::: DATA PROVIDED

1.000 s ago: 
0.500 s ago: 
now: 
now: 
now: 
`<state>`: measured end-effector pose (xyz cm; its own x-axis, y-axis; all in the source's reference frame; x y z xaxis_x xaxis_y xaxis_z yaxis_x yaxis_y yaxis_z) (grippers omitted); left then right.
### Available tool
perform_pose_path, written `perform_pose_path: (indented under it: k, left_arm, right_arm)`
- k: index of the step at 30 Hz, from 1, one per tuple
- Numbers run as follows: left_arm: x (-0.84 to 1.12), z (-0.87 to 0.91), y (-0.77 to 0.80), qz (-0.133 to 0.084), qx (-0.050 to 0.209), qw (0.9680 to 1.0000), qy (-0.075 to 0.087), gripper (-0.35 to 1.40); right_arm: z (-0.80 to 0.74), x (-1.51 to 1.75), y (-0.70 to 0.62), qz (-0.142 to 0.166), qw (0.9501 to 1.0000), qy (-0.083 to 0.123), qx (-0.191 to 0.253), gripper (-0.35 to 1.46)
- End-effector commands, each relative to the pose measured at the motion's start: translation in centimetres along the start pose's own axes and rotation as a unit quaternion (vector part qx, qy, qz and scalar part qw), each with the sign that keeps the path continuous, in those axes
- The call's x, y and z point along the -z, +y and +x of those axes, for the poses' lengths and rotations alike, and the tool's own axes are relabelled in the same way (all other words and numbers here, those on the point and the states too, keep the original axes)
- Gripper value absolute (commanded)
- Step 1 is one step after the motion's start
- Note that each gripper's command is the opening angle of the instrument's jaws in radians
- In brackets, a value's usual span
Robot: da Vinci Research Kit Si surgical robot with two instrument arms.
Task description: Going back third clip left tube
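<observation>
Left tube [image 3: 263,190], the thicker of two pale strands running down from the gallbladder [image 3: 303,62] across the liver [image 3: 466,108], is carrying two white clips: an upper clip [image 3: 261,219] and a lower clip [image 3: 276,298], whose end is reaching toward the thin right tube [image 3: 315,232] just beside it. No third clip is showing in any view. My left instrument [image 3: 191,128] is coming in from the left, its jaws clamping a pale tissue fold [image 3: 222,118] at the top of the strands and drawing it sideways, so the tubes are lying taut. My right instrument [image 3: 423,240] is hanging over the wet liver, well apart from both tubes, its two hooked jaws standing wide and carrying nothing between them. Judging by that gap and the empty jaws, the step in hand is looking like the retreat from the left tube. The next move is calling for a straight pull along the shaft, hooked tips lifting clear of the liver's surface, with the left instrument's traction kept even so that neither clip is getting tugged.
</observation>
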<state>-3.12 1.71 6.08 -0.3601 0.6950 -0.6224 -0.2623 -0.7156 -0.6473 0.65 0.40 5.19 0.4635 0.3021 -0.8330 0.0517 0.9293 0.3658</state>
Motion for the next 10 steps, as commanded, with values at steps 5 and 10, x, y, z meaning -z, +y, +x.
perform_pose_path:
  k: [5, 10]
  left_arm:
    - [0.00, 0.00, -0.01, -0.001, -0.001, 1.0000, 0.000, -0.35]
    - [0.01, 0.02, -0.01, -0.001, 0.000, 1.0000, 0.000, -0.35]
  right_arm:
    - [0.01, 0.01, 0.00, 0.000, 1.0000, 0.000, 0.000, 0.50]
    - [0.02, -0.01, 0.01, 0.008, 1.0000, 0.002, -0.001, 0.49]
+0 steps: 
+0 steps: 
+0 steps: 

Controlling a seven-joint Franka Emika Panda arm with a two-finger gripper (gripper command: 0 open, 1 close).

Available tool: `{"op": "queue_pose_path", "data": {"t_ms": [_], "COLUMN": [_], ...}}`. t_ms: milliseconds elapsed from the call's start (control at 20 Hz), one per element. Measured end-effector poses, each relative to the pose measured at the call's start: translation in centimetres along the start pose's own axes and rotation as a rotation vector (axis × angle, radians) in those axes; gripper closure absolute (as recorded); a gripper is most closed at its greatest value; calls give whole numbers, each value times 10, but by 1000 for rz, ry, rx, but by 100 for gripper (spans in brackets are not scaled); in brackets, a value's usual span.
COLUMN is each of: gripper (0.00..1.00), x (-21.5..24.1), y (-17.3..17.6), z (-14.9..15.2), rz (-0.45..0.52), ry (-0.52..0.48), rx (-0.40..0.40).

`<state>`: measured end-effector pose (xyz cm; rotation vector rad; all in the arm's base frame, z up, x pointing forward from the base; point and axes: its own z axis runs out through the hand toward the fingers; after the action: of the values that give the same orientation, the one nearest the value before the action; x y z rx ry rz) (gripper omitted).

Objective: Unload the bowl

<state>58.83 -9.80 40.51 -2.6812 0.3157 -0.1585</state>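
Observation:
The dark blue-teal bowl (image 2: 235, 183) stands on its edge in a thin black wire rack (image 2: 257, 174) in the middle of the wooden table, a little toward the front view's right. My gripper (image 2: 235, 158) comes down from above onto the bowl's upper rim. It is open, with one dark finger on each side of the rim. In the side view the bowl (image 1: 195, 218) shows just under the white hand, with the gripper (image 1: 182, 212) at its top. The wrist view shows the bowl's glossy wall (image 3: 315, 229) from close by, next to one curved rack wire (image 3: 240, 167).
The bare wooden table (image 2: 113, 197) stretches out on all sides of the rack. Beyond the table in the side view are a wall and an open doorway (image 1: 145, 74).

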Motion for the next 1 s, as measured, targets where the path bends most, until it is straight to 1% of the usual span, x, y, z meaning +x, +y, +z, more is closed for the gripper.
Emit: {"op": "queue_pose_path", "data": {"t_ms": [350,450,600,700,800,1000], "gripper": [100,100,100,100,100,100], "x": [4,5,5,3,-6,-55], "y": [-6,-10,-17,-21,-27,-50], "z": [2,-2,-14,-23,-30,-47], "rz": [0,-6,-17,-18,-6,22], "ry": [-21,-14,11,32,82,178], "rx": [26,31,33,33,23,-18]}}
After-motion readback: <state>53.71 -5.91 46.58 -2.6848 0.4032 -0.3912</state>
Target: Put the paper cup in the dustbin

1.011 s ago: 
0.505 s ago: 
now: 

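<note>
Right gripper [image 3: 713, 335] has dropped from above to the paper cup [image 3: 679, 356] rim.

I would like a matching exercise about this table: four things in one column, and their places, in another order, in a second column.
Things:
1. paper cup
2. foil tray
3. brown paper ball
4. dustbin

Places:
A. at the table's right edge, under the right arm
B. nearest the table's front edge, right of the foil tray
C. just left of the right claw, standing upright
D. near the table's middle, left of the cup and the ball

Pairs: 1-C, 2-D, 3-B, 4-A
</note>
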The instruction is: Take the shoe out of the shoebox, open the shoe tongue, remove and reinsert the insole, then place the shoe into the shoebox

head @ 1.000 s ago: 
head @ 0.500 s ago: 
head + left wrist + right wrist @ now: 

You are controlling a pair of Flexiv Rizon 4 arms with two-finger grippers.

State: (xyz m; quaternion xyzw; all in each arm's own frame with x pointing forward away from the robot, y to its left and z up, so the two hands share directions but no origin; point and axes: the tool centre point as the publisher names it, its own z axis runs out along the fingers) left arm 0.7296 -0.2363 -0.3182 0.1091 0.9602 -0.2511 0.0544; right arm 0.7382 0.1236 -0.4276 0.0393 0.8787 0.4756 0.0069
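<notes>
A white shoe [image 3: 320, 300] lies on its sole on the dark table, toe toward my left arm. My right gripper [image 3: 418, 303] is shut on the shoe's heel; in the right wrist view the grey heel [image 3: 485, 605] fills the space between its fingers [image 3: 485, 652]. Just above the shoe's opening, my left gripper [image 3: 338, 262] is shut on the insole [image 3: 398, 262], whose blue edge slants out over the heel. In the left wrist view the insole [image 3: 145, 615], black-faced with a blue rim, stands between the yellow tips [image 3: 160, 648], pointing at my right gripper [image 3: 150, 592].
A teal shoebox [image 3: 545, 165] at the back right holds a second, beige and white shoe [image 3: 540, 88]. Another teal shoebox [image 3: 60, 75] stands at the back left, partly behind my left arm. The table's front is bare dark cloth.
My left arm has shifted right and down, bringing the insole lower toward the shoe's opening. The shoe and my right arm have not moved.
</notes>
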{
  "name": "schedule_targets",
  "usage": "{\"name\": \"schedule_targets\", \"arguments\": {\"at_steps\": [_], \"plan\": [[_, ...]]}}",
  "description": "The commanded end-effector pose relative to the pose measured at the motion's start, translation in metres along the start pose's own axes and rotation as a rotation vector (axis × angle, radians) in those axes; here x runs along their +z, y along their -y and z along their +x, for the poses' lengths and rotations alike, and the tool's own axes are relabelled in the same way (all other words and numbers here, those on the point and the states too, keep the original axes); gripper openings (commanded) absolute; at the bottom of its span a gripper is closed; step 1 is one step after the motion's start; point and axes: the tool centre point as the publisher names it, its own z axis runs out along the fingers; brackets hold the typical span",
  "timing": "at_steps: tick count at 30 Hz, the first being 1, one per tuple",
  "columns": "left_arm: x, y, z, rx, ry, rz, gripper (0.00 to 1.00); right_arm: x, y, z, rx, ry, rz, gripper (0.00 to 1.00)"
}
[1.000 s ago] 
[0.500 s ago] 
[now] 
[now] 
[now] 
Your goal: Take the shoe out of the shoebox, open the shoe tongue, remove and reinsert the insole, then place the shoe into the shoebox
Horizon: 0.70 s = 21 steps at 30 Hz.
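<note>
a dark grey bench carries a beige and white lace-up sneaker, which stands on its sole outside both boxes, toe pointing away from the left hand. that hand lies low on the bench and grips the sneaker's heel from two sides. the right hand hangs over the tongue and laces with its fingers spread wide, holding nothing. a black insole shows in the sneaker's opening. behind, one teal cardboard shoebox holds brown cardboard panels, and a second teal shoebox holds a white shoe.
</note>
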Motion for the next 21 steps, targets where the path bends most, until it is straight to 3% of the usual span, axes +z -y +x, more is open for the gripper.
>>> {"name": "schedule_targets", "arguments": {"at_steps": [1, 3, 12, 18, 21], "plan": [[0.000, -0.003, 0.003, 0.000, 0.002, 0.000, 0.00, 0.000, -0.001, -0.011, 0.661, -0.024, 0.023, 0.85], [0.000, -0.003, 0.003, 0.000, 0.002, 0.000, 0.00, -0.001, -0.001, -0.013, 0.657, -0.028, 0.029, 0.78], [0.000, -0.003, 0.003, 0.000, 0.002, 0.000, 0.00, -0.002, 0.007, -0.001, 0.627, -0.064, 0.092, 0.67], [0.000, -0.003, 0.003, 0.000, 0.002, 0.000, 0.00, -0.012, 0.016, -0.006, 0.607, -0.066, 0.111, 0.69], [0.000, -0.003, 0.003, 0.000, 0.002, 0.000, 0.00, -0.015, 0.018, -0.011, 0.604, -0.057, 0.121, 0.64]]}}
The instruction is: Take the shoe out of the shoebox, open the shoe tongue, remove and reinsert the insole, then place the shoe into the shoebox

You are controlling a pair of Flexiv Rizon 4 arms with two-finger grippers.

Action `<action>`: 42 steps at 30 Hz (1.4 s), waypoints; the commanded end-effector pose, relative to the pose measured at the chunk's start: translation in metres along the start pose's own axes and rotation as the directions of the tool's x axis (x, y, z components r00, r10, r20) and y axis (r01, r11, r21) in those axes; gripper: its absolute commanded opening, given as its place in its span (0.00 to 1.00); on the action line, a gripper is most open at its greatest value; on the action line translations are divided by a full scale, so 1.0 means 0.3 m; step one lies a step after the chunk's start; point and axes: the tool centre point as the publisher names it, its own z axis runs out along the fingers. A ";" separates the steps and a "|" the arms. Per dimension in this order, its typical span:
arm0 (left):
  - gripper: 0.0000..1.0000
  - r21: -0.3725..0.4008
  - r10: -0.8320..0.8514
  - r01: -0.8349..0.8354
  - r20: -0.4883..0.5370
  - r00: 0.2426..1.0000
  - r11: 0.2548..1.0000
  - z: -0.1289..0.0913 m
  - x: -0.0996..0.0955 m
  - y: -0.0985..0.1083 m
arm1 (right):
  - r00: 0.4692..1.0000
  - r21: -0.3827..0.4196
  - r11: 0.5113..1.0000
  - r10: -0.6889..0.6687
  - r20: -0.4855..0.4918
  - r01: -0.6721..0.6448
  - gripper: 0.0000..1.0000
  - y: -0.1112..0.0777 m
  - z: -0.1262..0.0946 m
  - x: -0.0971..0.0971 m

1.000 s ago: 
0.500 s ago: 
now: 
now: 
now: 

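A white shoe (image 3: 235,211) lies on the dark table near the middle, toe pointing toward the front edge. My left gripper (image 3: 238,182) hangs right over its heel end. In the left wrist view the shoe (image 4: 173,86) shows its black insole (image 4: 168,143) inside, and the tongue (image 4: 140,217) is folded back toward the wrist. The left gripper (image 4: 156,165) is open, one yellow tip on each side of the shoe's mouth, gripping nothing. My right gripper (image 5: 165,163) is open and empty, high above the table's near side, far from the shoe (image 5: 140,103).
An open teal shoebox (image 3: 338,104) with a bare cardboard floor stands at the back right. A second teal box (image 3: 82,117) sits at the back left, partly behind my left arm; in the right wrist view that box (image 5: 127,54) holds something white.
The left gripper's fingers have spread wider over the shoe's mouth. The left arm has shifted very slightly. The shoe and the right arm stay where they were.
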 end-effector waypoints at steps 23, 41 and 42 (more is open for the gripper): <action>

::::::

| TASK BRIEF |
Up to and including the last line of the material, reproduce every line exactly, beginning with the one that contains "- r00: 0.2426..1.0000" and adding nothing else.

| ANSWER TO THIS EXERCISE |
  - r00: 0.2426..1.0000
  - r11: 0.2548..1.0000
  - z: -0.1289..0.0913 m
  - x: -0.0996..0.0955 m
  - y: -0.0985..0.1083 m
arm1 (right):
  - r00: 0.4692..1.0000
  - r21: -0.3827..0.4196
  - r11: 0.5113..1.0000
  - r10: -0.6889..0.6687
  - r20: -0.4855..0.4918
  - r01: -0.6721..0.6448
  - gripper: 0.0000..1.0000
  - y: -0.1112..0.0777 m
  - z: -0.1262..0.0946 m
  - x: -0.0971..0.0971 m

1.000 s ago: 
0.500 s ago: 
now: 
now: 
now: 

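A white shoe (image 3: 235,211) lies on the dark table near the middle, toe pointing toward the front edge. My left gripper (image 3: 238,182) hangs right over its heel end. In the left wrist view the shoe (image 4: 173,86) shows its black insole (image 4: 168,143) inside, and the tongue (image 4: 140,217) is folded back toward the wrist. The left gripper (image 4: 156,165) is open, one yellow tip on each side of the shoe's mouth, gripping nothing. My right gripper (image 5: 165,163) is open and empty, high above the table's near side, far from the shoe (image 5: 140,103).
An open teal shoebox (image 3: 338,104) with a bare cardboard floor stands at the back right. A second teal box (image 3: 82,117) sits at the back left, partly behind my left arm; in the right wrist view that box (image 5: 127,54) holds something white.
The left gripper's fingers have spread wider over the shoe's mouth. The left arm has shifted very slightly. The shoe and the right arm stay where they were.
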 end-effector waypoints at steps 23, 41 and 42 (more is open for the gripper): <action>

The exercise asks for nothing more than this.